The following reader responses are a must-read for all truck camper owners.  Get your House Prep list out and a pen.  There are some very important tips here.

“Great article on steps to prepare!  Good question, too.  Depending on the weather, I either put my house plants outside or give them to a friend to try to keep them alive!

We put away most of the outdoor furniture, especially the cushions.  I put some of the yard art away as well.  It is nice to come home and not have to do it in the cold.  I plant hardy geraniums in the pots on my porch so the front of the house doesn’t look bare/vacant in the summer.  Last summer they survived three months with no care.

I also take down bird feeders so they don’t blow away.  I can rehang these when we get home.  I set out a bowl of odor ban in the basement as well as DampRid containers.  We stop our garbage pickup too, as well as put a seasonal hold on the Xfinity/Comcast cable service.
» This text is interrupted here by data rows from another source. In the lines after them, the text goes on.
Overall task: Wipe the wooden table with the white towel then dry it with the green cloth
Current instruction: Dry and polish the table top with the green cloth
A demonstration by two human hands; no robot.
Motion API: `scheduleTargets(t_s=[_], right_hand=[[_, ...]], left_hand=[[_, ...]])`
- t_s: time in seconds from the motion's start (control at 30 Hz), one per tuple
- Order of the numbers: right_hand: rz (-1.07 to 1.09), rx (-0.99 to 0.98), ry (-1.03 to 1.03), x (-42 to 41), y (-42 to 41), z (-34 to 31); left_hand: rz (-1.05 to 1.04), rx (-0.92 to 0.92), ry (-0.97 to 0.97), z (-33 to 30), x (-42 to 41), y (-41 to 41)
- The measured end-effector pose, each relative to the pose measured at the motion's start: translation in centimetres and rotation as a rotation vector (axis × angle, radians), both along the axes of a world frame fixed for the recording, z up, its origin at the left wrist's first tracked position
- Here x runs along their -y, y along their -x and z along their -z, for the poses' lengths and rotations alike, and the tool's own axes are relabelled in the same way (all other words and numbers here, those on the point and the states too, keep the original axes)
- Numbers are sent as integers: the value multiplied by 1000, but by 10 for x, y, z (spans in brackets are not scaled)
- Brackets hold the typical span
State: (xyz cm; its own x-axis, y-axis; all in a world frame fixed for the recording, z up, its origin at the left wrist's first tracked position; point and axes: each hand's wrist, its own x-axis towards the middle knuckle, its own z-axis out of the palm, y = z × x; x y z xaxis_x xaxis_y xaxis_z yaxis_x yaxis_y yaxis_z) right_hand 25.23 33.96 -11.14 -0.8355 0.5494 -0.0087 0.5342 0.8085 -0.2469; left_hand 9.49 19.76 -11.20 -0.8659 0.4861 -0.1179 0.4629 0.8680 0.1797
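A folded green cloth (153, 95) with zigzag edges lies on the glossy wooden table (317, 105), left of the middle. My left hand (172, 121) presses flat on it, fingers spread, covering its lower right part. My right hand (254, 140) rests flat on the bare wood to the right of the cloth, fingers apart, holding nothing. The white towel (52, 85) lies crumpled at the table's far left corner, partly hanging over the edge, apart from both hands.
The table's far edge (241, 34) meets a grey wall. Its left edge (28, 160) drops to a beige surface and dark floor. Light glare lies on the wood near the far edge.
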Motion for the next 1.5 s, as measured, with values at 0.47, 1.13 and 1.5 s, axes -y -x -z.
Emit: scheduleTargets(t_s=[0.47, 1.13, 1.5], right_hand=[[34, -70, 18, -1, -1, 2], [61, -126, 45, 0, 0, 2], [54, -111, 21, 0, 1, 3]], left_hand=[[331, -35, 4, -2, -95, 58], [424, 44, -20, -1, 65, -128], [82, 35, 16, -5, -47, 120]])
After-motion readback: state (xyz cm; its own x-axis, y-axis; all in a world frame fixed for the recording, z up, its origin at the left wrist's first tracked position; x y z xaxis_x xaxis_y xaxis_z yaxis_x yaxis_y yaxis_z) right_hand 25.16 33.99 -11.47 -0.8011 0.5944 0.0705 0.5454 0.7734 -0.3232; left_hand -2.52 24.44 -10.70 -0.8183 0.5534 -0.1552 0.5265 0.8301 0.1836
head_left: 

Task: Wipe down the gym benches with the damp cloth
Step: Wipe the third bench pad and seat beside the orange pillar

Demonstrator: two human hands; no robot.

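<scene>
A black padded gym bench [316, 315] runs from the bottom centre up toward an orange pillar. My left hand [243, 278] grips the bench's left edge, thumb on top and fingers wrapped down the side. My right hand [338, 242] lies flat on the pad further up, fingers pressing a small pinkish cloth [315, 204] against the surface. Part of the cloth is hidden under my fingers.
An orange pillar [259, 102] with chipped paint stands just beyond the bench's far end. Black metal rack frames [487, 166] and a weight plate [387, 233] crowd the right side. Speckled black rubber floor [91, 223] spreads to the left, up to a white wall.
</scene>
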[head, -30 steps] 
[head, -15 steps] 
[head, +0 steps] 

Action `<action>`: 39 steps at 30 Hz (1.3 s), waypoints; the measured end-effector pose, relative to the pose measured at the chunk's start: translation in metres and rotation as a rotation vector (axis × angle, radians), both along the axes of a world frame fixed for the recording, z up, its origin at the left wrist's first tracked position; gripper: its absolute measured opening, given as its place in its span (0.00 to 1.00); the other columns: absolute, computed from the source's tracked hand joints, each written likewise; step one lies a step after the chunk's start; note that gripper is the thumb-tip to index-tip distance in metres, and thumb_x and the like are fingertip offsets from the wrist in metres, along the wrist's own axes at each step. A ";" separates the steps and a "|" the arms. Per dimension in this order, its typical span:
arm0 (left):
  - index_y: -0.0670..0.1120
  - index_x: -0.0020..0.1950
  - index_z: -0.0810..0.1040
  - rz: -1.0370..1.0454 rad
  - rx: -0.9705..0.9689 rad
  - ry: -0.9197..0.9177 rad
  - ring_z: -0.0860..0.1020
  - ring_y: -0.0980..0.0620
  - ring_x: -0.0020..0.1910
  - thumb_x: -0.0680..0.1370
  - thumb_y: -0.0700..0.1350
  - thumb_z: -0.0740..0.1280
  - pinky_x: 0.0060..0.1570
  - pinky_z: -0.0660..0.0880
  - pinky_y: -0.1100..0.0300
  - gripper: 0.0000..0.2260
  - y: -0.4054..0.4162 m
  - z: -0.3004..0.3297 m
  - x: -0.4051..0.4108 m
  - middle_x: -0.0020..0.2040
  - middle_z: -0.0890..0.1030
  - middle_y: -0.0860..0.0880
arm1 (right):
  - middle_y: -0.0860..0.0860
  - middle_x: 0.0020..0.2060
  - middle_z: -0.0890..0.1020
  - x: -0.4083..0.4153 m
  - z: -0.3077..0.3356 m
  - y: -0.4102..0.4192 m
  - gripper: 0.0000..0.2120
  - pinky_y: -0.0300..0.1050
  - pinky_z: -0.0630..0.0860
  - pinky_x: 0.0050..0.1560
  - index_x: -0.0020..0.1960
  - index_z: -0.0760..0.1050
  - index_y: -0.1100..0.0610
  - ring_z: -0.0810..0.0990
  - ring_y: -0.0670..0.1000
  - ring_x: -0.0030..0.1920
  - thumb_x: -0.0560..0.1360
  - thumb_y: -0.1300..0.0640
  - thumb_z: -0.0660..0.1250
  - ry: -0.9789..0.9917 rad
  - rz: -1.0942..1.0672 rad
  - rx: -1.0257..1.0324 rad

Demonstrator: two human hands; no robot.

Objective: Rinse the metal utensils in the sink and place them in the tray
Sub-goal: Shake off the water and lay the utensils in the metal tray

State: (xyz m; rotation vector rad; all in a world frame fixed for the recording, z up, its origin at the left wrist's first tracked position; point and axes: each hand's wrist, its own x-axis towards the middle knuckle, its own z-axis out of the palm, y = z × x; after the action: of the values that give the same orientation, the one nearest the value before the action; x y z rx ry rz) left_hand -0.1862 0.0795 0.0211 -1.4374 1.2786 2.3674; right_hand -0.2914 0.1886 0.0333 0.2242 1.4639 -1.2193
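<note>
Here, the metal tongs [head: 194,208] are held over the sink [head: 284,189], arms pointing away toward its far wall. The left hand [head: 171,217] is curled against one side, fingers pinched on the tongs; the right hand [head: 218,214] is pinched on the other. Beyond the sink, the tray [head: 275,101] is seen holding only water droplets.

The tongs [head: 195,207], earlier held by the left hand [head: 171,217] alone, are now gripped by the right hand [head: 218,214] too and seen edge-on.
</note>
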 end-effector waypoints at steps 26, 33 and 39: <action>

We not only let our friends know we’re leaving, but also people we do business with who drive by everyday.  When we’re on the road we call or text our neighbors to see if the place is still standing!” – Janet and Jim Manis, 2014 Ram 2500 HD, 2016 Travel Lite 960R Illusion

“Good question.  We use a mail service which needs to be set up.  We pay most of our bills online, but you still need to know about unexpected mail, especially if it has financial implications.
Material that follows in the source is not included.